The operator uses a logical name for the actuator in the control interface (Smart Tool). The topside processor unit (TPU) converts this logical name into a subsea device number and sends the message to the eSCM (Subsea). The eSCM (Subsea) converts the device number to a CANbus ID and transmits the messages on the CANbus. The addressed actuator receives the command and the reply is sent back to the eSCM, which sends the message back to the TPU.
The battery-based products feature low power consumption. The eSCM typically consumes less than 20 watts, the electric actuator consumes less than 2 watts, the electric actuator with local battery consumes less than 6 watts, an operated electric actuator consumes less than an additional 10 watts, and typical charging power is less than 30 watts. This means that it is possible to configure an eSCM with multiple electric actuators with a power requirement less than 100 watts. The system controls the charging of the batteries by turning the charge on and off when necessary.
The equipment uses the same topside infrastructure and communication systems as an existing hydraulic control system. With a topside communication system that has multi-drop capability, it is easy to add an electric control system on the same communication line as the hydraulic control system or another electric control system. A SCADA system on top of the TPU must ask for the newly defined tags to receive information from the electric equipment.
Electric actuators with a local battery can operate from a conventional hydraulic control module, since the actuator only requires CANbus communication and system power (24 volt DC). A new configuration file for the TPU must be generated and the new SCM definitions must be downloaded to the SCM before the electric actuator can operate.
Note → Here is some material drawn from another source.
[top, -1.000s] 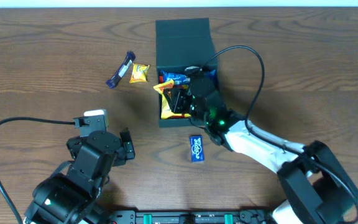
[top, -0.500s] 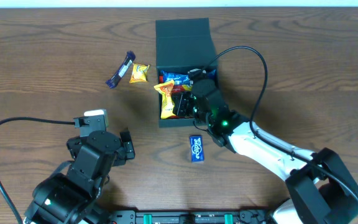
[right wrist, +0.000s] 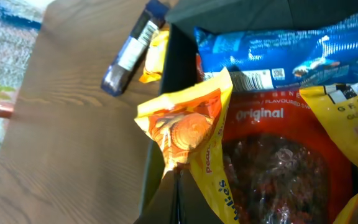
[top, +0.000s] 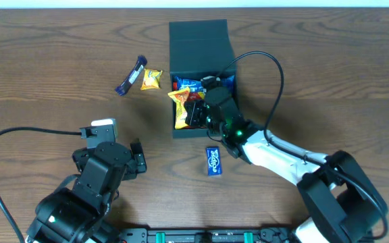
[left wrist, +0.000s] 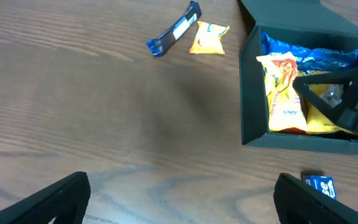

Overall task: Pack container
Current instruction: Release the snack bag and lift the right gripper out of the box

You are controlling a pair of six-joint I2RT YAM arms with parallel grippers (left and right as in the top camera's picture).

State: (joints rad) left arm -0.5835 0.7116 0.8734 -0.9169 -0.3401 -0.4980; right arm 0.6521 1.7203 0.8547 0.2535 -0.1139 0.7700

The future of electrical subsea systems
Future subsea systems will require additional and new functions compared to today's electro-hydraulic systems. A key design priority in the development of subsea systems is to reduce the size and weight of equipment for very deepwater, and an all-electrical solution has the potential to replace the valve actuator spring packages at a reduce weight.
Another major application for this technology is in subsea processing. These typically include gravity-based separation and liquid scrubbers. Though these technologies are robust and proven, they are big and heavy. There are initiatives to reduce the size and weight of this equipment by moving to compact separator technology including coalescers. A more compact system design will require a dynamic and accurate control system that is feasible with all-electric technology.
The cost of equipment and intervention is high; a key way to minimize cost is to implement better condition monitoring and equipment protection. Initiatives are on-going to implement the Safety Integrity Level (SIL) into the equipment protection systems. The all-electrical design is optimal for these system requirements and will help meet the requirements related to SIL by using SIL building blocks.